Readers write



Voters should have been notified of redistricting changes

My absentee ballot arrived last week, and in looking it over, I thought it was incorrect because the 6th district congressional race was not on my ballot.

When I couldn’t find out anything online or through phone calls, I went to an early voter site. It took quite some time to finally be told that I had been redistricted. Even the My Voter page didn’t let me know I had been redistricted. Cobb County said it was up to the Secretary of State to notify voters of district changes, and the Secretary of State’s office said it was up to Cobb County to notify voters.

The state of Georgia’s lack of notification of voter changes will restrict and impact both parties. Many people may not be aware of these changes in their precinct or voting location.

The new maps were approved last December, and there has been plenty of time to give notification of important changes.

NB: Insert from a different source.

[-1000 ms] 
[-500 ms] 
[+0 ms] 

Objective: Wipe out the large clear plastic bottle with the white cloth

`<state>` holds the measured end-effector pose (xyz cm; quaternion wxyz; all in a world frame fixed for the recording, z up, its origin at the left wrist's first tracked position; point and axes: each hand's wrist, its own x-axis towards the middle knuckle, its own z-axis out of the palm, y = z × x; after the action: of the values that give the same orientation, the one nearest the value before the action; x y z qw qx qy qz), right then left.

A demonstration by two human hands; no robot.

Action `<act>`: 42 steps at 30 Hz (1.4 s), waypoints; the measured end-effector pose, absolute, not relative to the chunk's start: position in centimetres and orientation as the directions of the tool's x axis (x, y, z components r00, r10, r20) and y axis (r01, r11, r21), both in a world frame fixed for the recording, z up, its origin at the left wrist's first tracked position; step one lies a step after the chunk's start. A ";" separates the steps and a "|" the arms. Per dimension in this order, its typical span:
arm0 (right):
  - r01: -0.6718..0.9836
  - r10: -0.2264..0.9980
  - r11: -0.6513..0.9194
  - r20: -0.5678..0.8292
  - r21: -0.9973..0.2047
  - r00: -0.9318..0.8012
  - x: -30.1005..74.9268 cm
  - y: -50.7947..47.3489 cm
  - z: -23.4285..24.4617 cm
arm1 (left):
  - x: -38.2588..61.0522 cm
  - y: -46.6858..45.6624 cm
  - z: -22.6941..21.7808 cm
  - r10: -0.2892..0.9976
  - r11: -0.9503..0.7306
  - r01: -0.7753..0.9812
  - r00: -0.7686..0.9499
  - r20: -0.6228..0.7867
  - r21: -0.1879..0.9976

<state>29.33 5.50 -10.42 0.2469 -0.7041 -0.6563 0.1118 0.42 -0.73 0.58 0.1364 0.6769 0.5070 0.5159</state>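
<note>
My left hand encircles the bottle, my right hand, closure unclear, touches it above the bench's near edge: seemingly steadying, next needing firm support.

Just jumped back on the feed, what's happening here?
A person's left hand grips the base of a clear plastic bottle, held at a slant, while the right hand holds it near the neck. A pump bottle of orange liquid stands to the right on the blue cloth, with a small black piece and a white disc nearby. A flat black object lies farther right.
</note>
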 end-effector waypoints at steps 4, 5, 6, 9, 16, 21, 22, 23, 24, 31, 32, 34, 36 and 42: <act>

Abortion debate hinges on question of human conception

At the very heart of the centuries-old abortion debate is a central question: Does the conception of human sperm and egg immediately produce a human being - a person - with all the same basic constitutional rights afforded any other child who experiences the light of birth?

The answer to that one question doesn’t neatly resolve the many nuances in the discussion, but it sets the table for the boundaries of engagement.

If the product of conception is not a human being but merely an extension of or a growth within a woman’s body, few would see any moral imperative worthy of discussion, much less debate. She simply has it removed without controversy.

But if, instead, the product of conception is a human person - albeit in a very yet-underdeveloped form - the consideration of ending this life becomes compelling, just as the same weight of scrutiny would be pressed concerning a post-birth child. Under what circumstances (if any) should it be legitimate to end the life of a pre-birth person either medically or surgically?